**ACTIVITY:**
Exactly as they appear, restate the lines of the material, from the first through the one containing "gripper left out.".

**SUPPLIED MATERIAL:**
****************************************
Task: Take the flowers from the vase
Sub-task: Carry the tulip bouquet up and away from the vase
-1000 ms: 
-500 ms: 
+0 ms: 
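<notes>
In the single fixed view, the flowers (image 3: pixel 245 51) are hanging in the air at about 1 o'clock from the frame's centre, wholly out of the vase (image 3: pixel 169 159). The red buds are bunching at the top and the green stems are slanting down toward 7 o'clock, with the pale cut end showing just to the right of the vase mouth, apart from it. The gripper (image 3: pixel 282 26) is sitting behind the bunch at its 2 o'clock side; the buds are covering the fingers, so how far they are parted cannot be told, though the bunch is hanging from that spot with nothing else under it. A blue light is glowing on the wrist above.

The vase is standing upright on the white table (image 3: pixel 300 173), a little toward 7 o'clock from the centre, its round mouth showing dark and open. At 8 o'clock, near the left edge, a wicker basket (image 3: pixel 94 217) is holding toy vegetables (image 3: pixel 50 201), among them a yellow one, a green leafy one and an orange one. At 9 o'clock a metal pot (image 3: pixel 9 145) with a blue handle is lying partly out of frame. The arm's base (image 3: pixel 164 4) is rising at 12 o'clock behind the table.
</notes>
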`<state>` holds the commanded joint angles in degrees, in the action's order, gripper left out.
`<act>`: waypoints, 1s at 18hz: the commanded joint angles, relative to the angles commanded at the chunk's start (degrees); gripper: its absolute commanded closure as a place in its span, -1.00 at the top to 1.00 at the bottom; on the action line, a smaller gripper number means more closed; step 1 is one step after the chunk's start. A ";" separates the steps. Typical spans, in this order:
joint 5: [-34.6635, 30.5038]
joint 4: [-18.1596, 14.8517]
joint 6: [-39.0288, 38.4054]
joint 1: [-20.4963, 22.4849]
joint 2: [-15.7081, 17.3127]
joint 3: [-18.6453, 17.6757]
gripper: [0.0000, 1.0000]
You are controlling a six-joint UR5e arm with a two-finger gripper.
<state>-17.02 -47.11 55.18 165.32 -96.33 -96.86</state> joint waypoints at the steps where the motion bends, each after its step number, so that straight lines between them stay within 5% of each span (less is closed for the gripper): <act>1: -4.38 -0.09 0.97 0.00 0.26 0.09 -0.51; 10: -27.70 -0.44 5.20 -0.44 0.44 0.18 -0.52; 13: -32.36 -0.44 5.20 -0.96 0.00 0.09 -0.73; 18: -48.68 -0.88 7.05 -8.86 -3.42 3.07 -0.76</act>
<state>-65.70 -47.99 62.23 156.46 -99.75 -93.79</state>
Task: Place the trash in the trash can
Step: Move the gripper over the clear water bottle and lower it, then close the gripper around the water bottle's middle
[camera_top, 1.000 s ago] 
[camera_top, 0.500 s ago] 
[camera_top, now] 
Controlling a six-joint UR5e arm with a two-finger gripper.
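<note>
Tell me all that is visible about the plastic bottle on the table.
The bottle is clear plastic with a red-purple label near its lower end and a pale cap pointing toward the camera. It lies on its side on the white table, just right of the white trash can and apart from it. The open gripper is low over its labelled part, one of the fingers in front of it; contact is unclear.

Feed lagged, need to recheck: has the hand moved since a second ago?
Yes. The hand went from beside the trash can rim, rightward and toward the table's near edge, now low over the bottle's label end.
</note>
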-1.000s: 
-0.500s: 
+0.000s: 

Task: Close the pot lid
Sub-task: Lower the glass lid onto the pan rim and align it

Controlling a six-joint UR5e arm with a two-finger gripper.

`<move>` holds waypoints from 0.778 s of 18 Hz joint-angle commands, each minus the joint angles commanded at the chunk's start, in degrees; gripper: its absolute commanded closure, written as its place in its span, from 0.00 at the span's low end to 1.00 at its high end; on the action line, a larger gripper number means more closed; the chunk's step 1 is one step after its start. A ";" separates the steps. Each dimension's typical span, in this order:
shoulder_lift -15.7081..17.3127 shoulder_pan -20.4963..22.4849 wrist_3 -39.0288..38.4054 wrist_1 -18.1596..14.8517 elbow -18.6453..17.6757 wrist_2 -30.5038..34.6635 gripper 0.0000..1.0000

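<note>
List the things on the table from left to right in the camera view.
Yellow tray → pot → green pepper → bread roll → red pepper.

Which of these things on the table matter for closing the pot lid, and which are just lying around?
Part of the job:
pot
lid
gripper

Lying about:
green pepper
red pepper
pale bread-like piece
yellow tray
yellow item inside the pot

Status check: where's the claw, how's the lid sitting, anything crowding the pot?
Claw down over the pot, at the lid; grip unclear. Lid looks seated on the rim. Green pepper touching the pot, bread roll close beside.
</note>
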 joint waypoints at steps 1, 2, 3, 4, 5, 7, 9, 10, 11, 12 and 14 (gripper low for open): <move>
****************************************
**RESPONSE:**
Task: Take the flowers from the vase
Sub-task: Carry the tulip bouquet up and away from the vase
-1000 ms: 
-500 ms: 
+0 ms: 
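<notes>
In the single fixed view, the flowers (image 3: pixel 245 51) are hanging in the air at about 1 o'clock from the frame's centre, wholly out of the vase (image 3: pixel 169 159). The red buds are bunching at the top and the green stems are slanting down toward 7 o'clock, with the pale cut end showing just to the right of the vase mouth, apart from it. The gripper (image 3: pixel 282 26) is sitting behind the bunch at its 2 o'clock side; the buds are covering the fingers, so how far they are parted cannot be told, though the bunch is hanging from that spot with nothing else under it. A blue light is glowing on the wrist above.

The vase is standing upright on the white table (image 3: pixel 300 173), a little toward 7 o'clock from the centre, its round mouth showing dark and open. At 8 o'clock, near the left edge, a wicker basket (image 3: pixel 94 217) is holding toy vegetables (image 3: pixel 50 201), among them a yellow one, a green leafy one and an orange one. At 9 o'clock a metal pot (image 3: pixel 9 145) with a blue handle is lying partly out of frame. The arm's base (image 3: pixel 164 4) is rising at 12 o'clock behind the table.
</notes>
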`<state>` holds the commanded joint angles in degrees, in the action's order, gripper left out.

Now the exercise is complete.